Code driving Internet Of Things botnets: What You Need To Know Right Now

Internet of Things devices are at great risk.

If there is one thing we are certain of then it is that Internet of Things devices are increasing in number.

Rather rapidly.

They are growing and hence that means more and more hackers will come after their users.

Of course, the more the number of devices, of any type, the more hackers it will attract.

This is the case with Internet of Things as well.

Just recently, hackers did the impossible.

Or so they thought impossible.

Hackers launched a record-breaking and a massive Distributed Denial of Service cyber attack.

On who?

On a France-based web hosting provider by the name of OVH.

This Distributed Denial of Service attack reached well over the one Terabits per second mark.

And guess what?

Hackers used a huge botnet which consisted of infected Internet of Things devices.

This is how they carried out their DDoS attack.

But if you really think about it, this DDoS attack shouldn’t come as a surprise to anyone.


Because the number of DDoS attacks has increased rather rapidly in the past couple of years.

Moreover, some hackers have also released the relevant source code for some really nasty Internet of Things botnet.

Researchers believe that hackers used this botnet to carry out the largest Distributed Denial of Service attack the world had ever experienced.

With this, now anyone with a little bit of computing skills can build his/her own Internet of Things mega-botnet.

The hacker we want to talk about in this post has the pseudonym Anna-senpai.

This is the hacker that released the Internet of Things botnet source code.

Additionally, we also know that this massive botnet controlled millions of infected Internet of Things devices.

Some call these infected Internet of Things devices as zombie devices.

This botnet brought massive devastation to KrebsOnSecurity.

KrebsOnSecurity is a well-known security website.

Brian Krebs is the man that operates that site.

And he is an independent security researcher.

He is also a blogger.

Media reports have revealed that a hacker used an Internet of Things Botnet source code to execute a large Distributed Denial of Service attack against KrebsOnSecurity’s computer servers.

The Internet of Things botnet reached a phenomenal request rate of 620 gigabits per second.

What this basically means is that hackers threw a large number of bogus Internet traffic on KrebsOnSecurity servers.

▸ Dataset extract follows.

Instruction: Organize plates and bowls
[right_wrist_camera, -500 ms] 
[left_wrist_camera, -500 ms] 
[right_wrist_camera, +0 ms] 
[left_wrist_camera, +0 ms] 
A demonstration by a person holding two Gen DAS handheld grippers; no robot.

And in the process, pummeled the website.

Fortunately, Krebs spotted the massive leak on HackForums, a forum specially made for Hackers.

It took him a day though.

Anna-senpai had already posted the source code on a website on Friday.

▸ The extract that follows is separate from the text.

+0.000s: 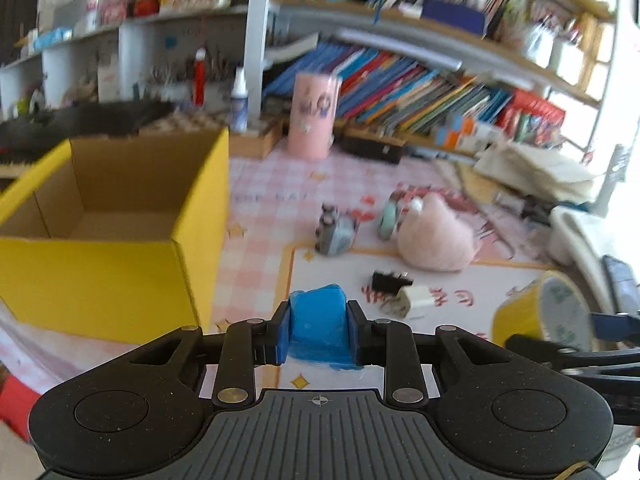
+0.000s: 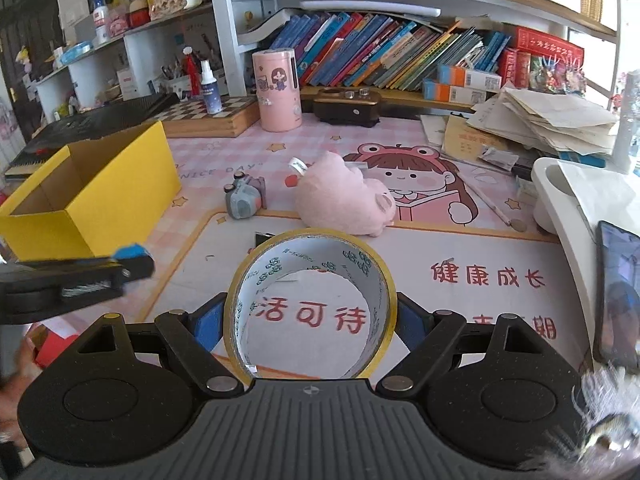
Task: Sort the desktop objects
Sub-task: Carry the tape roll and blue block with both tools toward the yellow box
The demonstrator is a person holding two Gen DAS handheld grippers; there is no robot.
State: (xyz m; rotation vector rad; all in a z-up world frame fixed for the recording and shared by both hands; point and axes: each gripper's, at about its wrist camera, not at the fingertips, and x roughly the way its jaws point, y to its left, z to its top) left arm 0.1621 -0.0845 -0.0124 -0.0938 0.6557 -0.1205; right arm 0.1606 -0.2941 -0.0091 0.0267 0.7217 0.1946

Perhaps, the only thing Krebs did successfully was to confirm the new that it was indeed a malicious piece of software that brought so much havoc.

The hacker called the malware Mirai.

Krebs confirmed to the media that Mirai caused the massive damage to his website.

He communicated his thoughts and opinions via an official blog post.

You can read that here.

Krebs did not provide further details about the cyber attack.

Regardless, many agencies have tried to contact Krebs in order to have more information on the matter.

We’ll keep you updated as soon as we hear more of this news.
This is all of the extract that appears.